→ **THE DATA**:
◇ ◇ ◇
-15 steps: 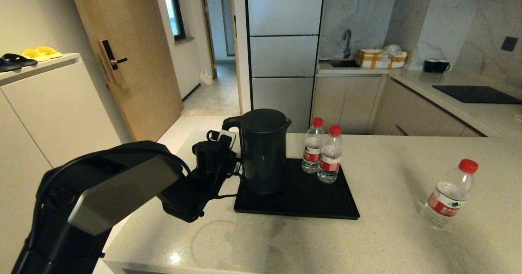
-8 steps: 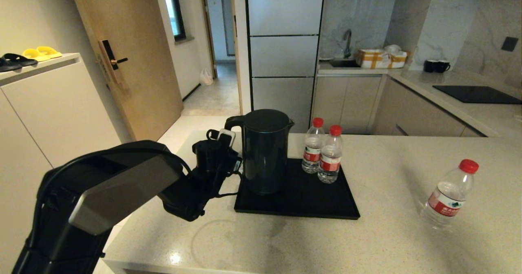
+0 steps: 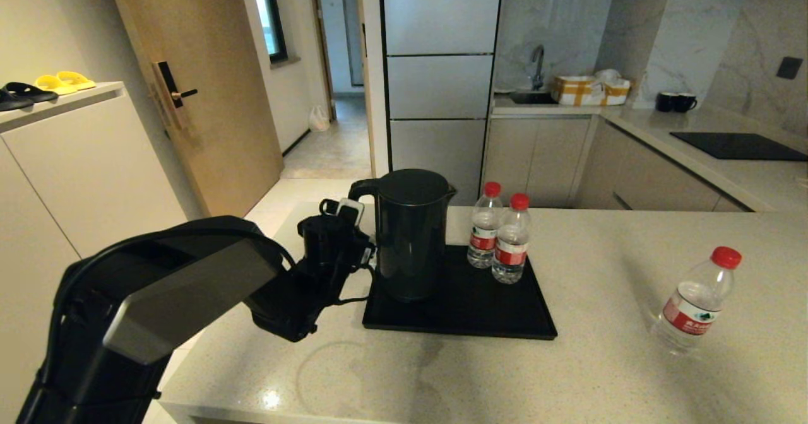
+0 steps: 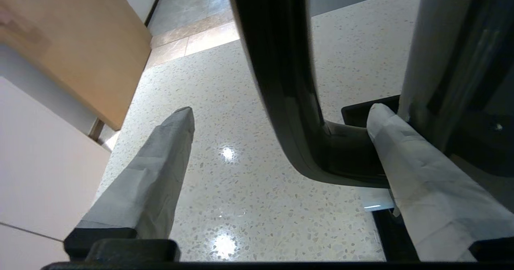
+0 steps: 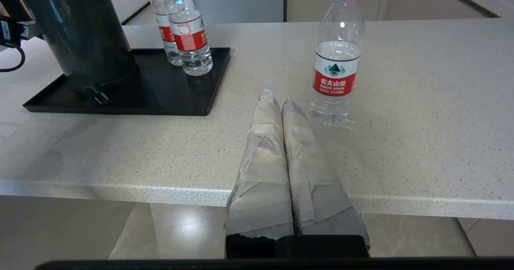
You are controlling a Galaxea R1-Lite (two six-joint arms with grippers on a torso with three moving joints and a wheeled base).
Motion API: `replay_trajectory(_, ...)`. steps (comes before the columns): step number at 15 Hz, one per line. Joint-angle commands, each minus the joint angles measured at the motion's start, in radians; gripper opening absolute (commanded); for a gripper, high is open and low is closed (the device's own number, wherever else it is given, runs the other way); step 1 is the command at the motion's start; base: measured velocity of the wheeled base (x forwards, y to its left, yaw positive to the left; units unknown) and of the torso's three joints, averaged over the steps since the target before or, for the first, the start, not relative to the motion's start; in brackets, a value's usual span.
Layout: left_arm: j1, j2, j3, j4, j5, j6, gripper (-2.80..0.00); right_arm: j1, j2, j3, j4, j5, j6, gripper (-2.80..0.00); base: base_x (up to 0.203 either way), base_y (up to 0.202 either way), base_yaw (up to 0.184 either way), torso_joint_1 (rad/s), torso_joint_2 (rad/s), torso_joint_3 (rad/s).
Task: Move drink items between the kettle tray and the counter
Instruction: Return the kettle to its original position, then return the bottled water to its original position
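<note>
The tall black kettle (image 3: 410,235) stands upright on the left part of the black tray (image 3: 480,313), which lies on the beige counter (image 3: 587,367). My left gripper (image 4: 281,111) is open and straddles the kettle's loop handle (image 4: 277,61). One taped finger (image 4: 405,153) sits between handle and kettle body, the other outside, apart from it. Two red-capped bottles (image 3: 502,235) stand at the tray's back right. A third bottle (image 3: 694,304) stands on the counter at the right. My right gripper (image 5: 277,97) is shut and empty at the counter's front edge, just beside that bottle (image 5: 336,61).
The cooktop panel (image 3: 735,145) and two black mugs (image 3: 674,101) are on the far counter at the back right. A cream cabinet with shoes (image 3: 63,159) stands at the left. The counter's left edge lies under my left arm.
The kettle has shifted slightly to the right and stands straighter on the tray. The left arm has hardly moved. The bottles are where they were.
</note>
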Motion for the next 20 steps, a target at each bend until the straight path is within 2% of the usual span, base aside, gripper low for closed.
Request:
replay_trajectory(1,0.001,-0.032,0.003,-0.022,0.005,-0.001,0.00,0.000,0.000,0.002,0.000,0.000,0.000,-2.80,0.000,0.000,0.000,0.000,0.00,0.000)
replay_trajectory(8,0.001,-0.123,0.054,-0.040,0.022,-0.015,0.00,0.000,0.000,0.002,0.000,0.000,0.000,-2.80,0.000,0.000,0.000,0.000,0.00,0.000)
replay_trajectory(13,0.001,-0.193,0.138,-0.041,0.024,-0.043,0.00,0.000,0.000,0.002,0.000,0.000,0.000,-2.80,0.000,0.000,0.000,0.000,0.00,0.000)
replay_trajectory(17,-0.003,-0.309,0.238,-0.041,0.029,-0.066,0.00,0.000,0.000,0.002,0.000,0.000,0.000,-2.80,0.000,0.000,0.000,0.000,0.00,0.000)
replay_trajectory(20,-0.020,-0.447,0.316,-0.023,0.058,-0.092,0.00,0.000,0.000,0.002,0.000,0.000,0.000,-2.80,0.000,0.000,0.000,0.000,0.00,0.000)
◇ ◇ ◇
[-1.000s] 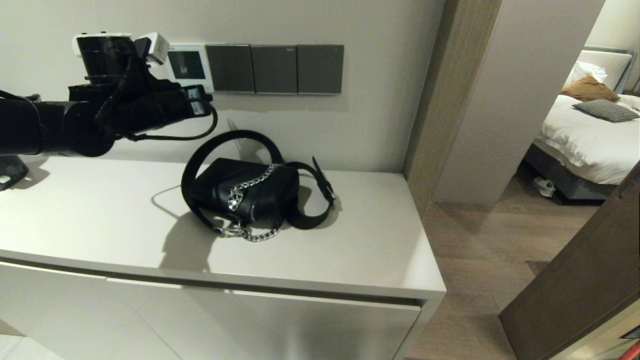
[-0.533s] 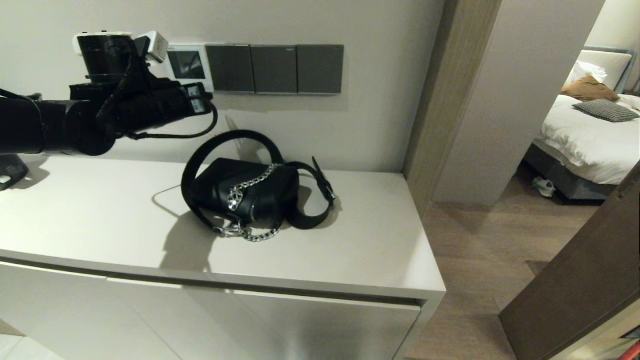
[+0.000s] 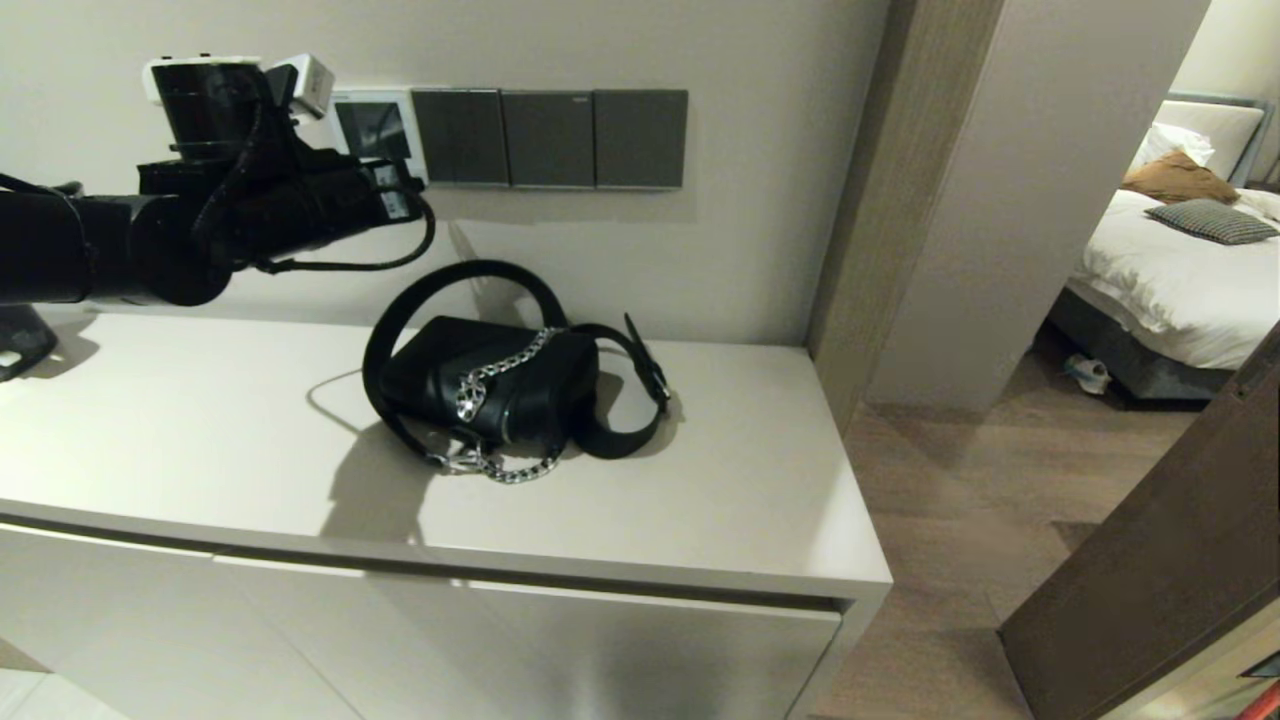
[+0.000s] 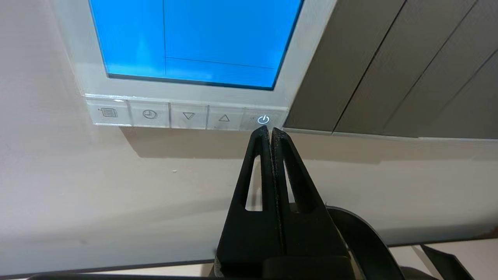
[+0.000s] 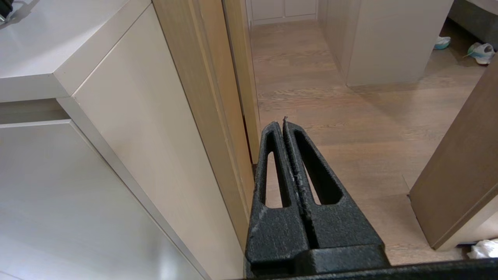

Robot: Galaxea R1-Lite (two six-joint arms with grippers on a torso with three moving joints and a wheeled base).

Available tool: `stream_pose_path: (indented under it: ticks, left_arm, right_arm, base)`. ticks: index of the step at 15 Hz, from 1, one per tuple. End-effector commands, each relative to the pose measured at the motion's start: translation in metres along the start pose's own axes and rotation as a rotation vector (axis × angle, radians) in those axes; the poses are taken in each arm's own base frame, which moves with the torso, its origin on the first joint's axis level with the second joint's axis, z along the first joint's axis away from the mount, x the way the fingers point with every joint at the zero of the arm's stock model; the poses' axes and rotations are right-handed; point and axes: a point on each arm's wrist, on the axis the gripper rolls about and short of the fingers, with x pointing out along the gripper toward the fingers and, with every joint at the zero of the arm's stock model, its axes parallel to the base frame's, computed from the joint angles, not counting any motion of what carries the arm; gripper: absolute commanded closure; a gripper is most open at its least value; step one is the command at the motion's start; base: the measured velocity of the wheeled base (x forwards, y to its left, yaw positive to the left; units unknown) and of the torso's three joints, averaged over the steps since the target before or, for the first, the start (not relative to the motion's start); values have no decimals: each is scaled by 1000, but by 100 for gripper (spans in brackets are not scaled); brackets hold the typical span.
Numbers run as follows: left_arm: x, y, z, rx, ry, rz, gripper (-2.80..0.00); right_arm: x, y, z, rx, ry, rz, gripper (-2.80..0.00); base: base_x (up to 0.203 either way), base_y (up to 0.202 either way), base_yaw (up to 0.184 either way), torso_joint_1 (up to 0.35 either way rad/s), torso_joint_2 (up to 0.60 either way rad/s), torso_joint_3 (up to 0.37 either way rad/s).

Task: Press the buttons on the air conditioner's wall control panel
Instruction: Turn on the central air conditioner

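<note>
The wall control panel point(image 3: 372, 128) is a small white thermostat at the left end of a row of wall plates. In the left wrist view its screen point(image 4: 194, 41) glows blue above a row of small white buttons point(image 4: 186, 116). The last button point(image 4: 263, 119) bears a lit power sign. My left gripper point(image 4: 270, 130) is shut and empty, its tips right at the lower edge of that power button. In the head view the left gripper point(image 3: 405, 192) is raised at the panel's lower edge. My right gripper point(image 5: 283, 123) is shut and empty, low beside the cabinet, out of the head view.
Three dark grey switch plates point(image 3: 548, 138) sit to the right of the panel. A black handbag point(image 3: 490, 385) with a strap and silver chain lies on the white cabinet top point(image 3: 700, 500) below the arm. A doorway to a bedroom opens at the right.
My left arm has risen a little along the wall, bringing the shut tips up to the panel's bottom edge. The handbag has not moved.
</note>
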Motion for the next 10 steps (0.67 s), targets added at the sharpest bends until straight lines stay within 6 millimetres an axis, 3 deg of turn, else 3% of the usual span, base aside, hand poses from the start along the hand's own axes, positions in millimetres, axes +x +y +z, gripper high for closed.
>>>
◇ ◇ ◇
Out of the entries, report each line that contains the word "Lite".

You are controlling a Galaxea R1-Lite (two six-joint arms with grippers on a torso with three moving joints and a wheeled base).
Robot: Galaxea R1-Lite (two six-joint arms with grippers on a torso with three moving joints and a wheeled base).

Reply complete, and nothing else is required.